10 000 San to benefit from bio-prospecting license

Monday, October 4, 2010

Cape Town - About 10 000 members of three San communities in the Western Cape are expected to benefit from a royalty sharing agreement, with the awarding of South Africa's first bio-prospecting license.

Handing over the license to HGH Pharmaceuticals in a ceremony held at the Khwa Ttu San Cultural and Education Centre, near Yzerfontein, the Minister of Environmental Affairs Buyelwa Sonjica, said the granting of bio-prospecting licenses would help local communities benefit from indigenous knowledge.

The license, issued in terms of the National Environmental Management: Biodiversity Act (2004), allows local company HGH Pharmaceuticals to produce and export Zembrin, a product to treat stress and anxiety which is derived from the plant Sceletium tortuosum.

Under the act and its related regulations, no person or entity may carry out any commercial bio-prospecting on any indigenous biological resource, or export any indigenous biological resources from South Africa without a permit.

The regulations also require that any benefits from indigenous biological knowledge be shared with community members.

Sonjica said her department had received 52 applications for bio-prospecting, but only two had so far been granted - with HGH Pharmaceuticals being the first.

The succulent Sceletium tortuosum, also known as kama, channa, or kougoed, has been used for centuries for its medicinal properties by the San.

Sonjica noted that in 1662 Jan van Riebeeck had bartered with local inhabitants and received "kanna" and sheep in return.

Shortly thereafter, the Dutch Cape colony's second colonial governor Simon van der Stel, observed how local inhabitants became intoxicated after chewing on the plant.

HGH Pharmaceuticals, which is working together with German firm Gehrlicker GmbH, has already concluded a US distribution deal with American company PL Thomas and is presently in talks with South African distributors.

The plant will be grown by contracted growers, to avoid depleting local wild plant stocks.

Royalties from the sale of Zembrin will be paid to the South African San Council via a Bio-prospecting Trust Find and the local company will also acknowledge the San's contributions to indigenous knowledge by including their endorsement logo on the product.

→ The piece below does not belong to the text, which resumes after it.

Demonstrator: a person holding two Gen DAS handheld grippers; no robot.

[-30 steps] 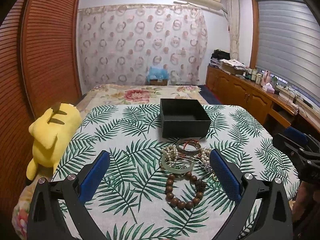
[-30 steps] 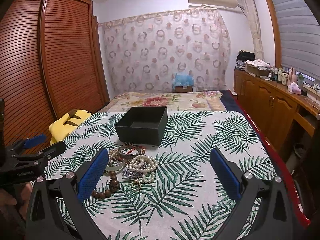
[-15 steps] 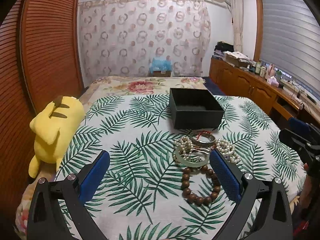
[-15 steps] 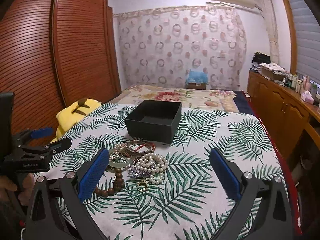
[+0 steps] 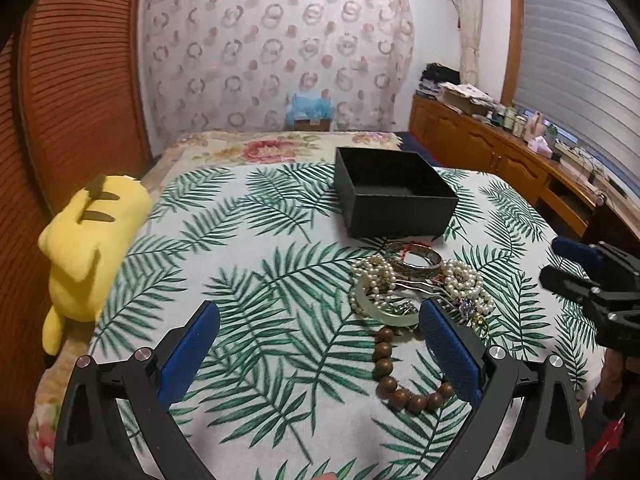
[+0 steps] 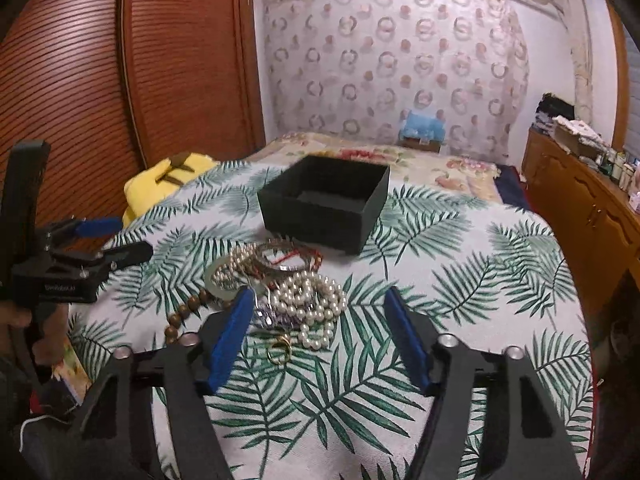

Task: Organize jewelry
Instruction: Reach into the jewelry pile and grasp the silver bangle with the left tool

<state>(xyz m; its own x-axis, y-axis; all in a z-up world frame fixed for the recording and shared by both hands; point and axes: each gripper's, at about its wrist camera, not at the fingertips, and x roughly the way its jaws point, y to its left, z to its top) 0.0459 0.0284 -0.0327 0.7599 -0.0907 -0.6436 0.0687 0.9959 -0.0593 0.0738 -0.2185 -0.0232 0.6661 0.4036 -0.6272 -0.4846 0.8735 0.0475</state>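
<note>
A pile of jewelry lies on the palm-leaf cloth: pearl strands, a pale green bangle, a metal bangle, a brown bead bracelet and a gold ring. An empty black box stands just behind the pile; it also shows in the right wrist view. My left gripper is open and empty, left of the pile. My right gripper is open and empty, its fingers on either side of the pearls.
A yellow plush toy lies at the cloth's left edge. A wooden wardrobe stands at left, a wooden counter with clutter at right. A curtain hangs behind the bed.
Both grippers moved forward and lower toward the jewelry pile. The right gripper's jaws have narrowed somewhat and now frame the pearls. The left gripper has swung left, so the pile sits by its right finger.
</note>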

In all, 50 percent of the royalties received by the San will be distributed to the Paulshoek and Nourivier communities, said Sonjica.

HGH Pharmaceuticals did not wish to disclose the royalty percentage stating that this was confidential.

Sonjica said although South Africa is ranked third in the world in terms of biodiversity (after Brazil and Indonesia), a lack of bio-prospecting regulations had resulted in local indigenous biological resources "sometimes in destructively excessive quantities" being stolen and exported overseas for commercial or research purposes.

She said about 20 to 50 percent of the pharmaceutical sector's turnover of $650 billion came from genetic resources, which produce among other things herbal remedies and cosmetics.

"These natural and cultural resources underpin a large proportion of the economy and many urban and rural people are directly dependent on them for employment, food, shelter, medicine and spiritual well being," said Sonjica.

HGH Pharmaceutical research director Nigel Gericke said it was an honour to receive the bio-prospecting license.

"It is the culmination of eight years of hard work and a testament to our commitment to working in a socially responsible and environmentally sustainable way," said Gericke.

He commended researcher Fiona Archer, who in 1990 had introduced him to the plant and who had five years later introduced her to the Nourivier community.

Andries Steenkamp, the chairman of the South African San Council thanked the government for granting the license.

"This benefit-sharing agreement is fully compliant with the Convention for Biological Diversity of 1992 with the subsequent 2002 Bonn Guidelines, which together encourage the equitable sharing of benefits derived from the use of traditional knowledge. South Africa is a signatory to these binding conventions," said Steenkamp.